Copom enfrenta decisão difícil após 10 meses sem alterar juros básicos

Apostas são de que taxa Selic, que está hoje em 8,75%, deve aumentar entre 0,5 e 0,75 ponto porcentual

Nívea Terumi, do Economia&Negócios,

28 de abril de 2010 | 16h06

Após quase 10 meses sem alterar a taxa básica de juros (Selic) e 19 meses sem um aperto monetário, o Comitê de Política Monetária (Copom) do Banco Central (BC) deve enfrentar nesta quarta-feira, 28, uma de suas decisões mais difíceis dos últimos sete anos. A alta de juros, que vinha sendo indicada tanto pelo mercado como pelos próprios integrantes do BC, é agora inevitável, sendo a única dúvida de quanto deve ser o aperto.

 

Segundo aponta a Agência Estado, a aposta mais forte está num aumento de 0,75 ponto porcentual na taxa, que está hoje em 8,75% ao ano, considerando a movimentação no mercado de juros.

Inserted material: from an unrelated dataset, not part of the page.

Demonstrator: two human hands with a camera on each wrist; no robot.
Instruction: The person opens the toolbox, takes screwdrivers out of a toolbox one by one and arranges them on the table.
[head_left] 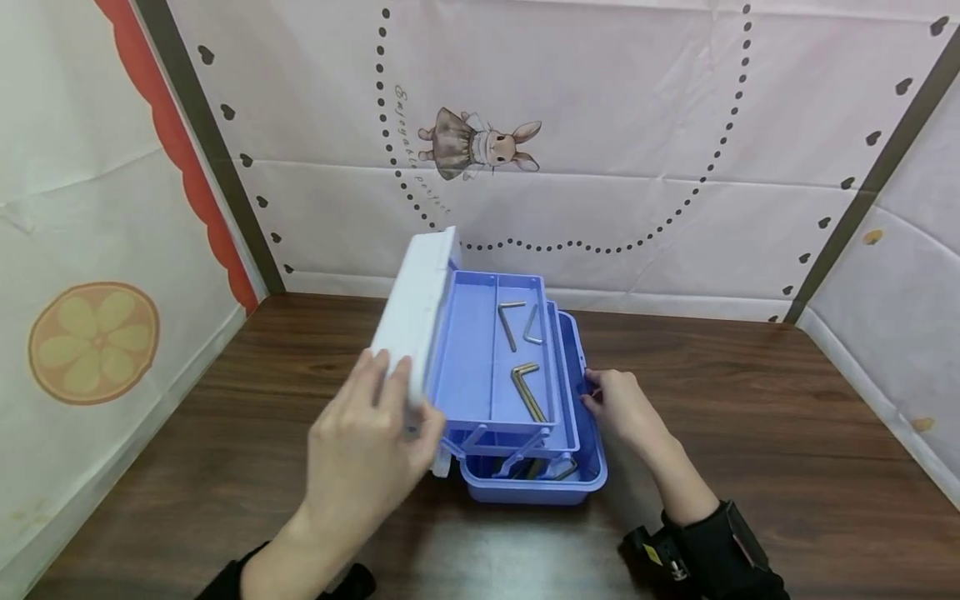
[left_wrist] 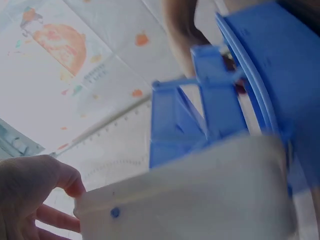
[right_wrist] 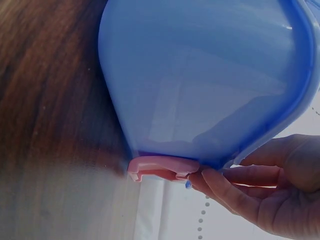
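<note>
A blue toolbox (head_left: 525, 493) stands with its white lid (head_left: 411, 292) raised on the left and its tiered trays spread out. My left hand (head_left: 367, 450) grips the lid's near end, fingers over the outer face and thumb on the near edge. At the box's right side, my right hand (head_left: 628, 407) holds the rim between thumb and fingers, beside a pink latch (right_wrist: 165, 164) in the right wrist view. Several L-shaped hex keys (head_left: 531, 400) lie in the right compartment of the top tray (head_left: 465, 350). More dark and brassy pieces show in the bottom, partly hidden by the tray arms.
Under the box is a dark wood-grain table (head_left: 750, 417). White printed cloth walls (head_left: 600, 100) enclose it at the back and both sides. Blue hinge arms (head_left: 517, 452) link the trays at the near end.
</note>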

Uma alta de 0,50 ponto porcentual, no entanto, não está descartada.

 

Em enquete realizada com os leitores do site Economia&Negócios, as apostas estão mais divididas. Dos 1.870 votos, 14,28% apontam alta de 1 ponto porcentual; 23,64% preveem aumento de apenas 0,25 ponto; 28,13% apostam num aperto de 0,75 ponto; e 33,96% esperam alta de meio ponto porcentual nesta quarta-feira. O placar começou a mudar nos últimos dias, aumentando as expectativas para 0,75 e 1 ponto porcentual, embora ainda prevaleça a aposta em 0,5 ponto.

 

Desde o início da gestão Meirelles no BC, raras vezes se viu tantos comentários dos integrantes da autoridade monetária sobre as condições da economia no período pré Copom. Até mesmo o presidente Henrique Meirelles, que sempre insistiu em que o comitê falava com a sociedade por meio de seus comunicados oficiais, disse no início desta semana à agência Dow Jones que os agentes não devem tentar ler nas entrelinhas o que o BC diz em atas ou relatórios de inflação.

 

Meirelles, no entanto, reforçou as declarações à mídia ao longo dos últimos dias de que deve adotar medidas fortes contra o elevado aquecimento da economia, que tem, semana a semana, aumentado as apostas dos agentes do mercado numa inflação acima da meta em 2010.

 

Segundo o último relatório Focus, a previsão do mercado para o IPCA em 2010 subiu para 5,41%, sendo que a meta é de 4,5%. Já a expectativa para a Selic é de que ela termine dezembro em 11,75% ao ano, o que significa um aumento de 3 pontos porcentuais.